Vangelo; Lc 10,1-9 | Dopo questi fatti il Signore designò altri settantadue e li inviò a due a due davanti a sé in ogni città e luogo dove stava per recarsi. Diceva loro: "La messe è abbondante, ma sono pochi gli operai! Pregate dunque il signore della messe, perché mandi operai nella sua messe! Andate: ecco, vi mando come agnelli in mezzo a lupi; non portate borsa, né sacca, né sandali e non fermatevi a salutare nessuno lungo la strada. In qualunque casa entriate, prima dite: "Pace a questa casa!". Se vi sarà un figlio della pace, la vostra pace scenderà su di lui, altrimenti ritornerà su di voi. Restate in quella casa, mangiando e bevendo di quello che hanno, perché chi lavora ha diritto alla sua ricompensa. Non passate da una casa all'altra. Quando entrerete in una città e vi accoglieranno, mangiate quello che vi sarà offerto, guarite i malati che vi si trovano, e dite loro: "È vicino a voi il regno di Dio".  


Il commento di Monsignor Vincenzo Paglia

Memoria dei santi Cirillo (†869) e Metodio (†885), Padri delle Chiese slave e patroni d’Europa.

1 Re 12,26-32;13,33-34. Il “peccato di Geroboamo”

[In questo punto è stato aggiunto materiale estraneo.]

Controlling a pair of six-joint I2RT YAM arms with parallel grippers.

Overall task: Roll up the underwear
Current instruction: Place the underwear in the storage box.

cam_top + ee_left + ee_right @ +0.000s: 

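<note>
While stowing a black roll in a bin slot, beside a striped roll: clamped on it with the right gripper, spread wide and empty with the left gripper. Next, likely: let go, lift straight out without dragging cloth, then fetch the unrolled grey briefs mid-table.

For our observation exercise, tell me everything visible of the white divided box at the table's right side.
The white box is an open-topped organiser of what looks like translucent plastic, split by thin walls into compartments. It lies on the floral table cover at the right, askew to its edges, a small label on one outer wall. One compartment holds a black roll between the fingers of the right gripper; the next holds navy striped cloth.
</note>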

Dopo la morte di Salomone, Roboamo ritorna dall’Egitto e riconquista il regno di Giuda. Geroboamo decide di fargli guerra pensando così di ricomporre finalmente l’unità tra i due regni. Il profeta Semaia lo dissuade dalla guerra perché sarebbe una strage tra fratelli. E per convincerlo gli ricorda che la divisione dei due regni, quello di Giuda e quello di Israele, era stata permessa da Dio: «Così dice il Signore: Non salite a combattere contro i vostri fratelli israeliti; ognuno torni a casa, perché questo fatto è dipeso da me». Dio non vuole la divisione del suo popolo. A volte il Signore, attuando una pedagogia della pazienza, “cede” alla insipienza del suo popolo per evitare mali peggiori. Roboamo «ascoltò la Parola di Dio» e il conflitto, che sarebbe stata una strage fratricida, fu scongiurata; ma non abbandonò il suo disegno di potere. E, non avendo né Gerusalemme né il tempio, cercò di sostituirli con altri luoghi favorendo così un’altra religiosità. Suo intento era far dimenticare ai suoi sudditi Gerusalemme e il tempio per conservare in tal modo il suo potere. Fu solerte nel creare nuovi altari, nuovi riti religiosi e nuove feste. I suoi sudditi accolsero questa decisione del re, eccetto il gruppo dei leviti che emigrarono in massa verso il regno del Sud, come racconta il secondo libro delle Cronache (11,13-14). In effetti, Geroboamo riuscì a staccare i suoi sudditi da Gerusalemme e dal regno del Sud facendo praticare loro un culto che li portava lontano dal Dio dei Padri. Ma «questo fatto portò al peccato», nota amaramente l’autore sacro. Geroboamo, in effetti, preoccupato solo per il proprio potere, aveva dimenticato che non era stato lui a liberare il popolo dalla schiavitù dell’Egitto, ma il Signore e che solo il Signore restava il vero sovrano del suo popolo. L’orgoglio e la sete del potere lo avevano accecato sino a portare anche il popolo lontano da Dio.